What the task requires: Write out all of the data without omission, exactly as shown.

Collected material:
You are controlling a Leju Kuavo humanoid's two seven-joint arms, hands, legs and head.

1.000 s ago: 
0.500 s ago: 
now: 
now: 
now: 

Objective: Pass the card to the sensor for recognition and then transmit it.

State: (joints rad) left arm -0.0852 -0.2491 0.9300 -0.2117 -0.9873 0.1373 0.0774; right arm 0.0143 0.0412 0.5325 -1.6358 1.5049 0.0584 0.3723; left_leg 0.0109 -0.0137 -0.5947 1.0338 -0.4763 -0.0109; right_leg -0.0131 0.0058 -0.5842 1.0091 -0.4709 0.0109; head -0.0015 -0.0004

Response for this exercise:
You are controlling a Leju Kuavo humanoid's two seven-joint arms, hands, legs and head.

1.000 s ago: 
0.500 s ago: 
now: 
now: 
now: 

Objective: Pass the card to the sensor for recognition and then transmit it.

State: (joints rad) left arm -0.0852 -0.2491 0.9300 -0.2117 -0.9873 0.1373 0.0774; right arm 0.0143 0.0412 0.5325 -1.6358 1.5049 0.0584 0.3723; left_leg 0.0109 -0.0137 -0.5947 1.0338 -0.4763 -0.0109; right_leg -0.0131 0.0058 -0.5842 1.0091 -0.4709 0.0109; head -0.0015 -0.0004

The answer has been fully written out.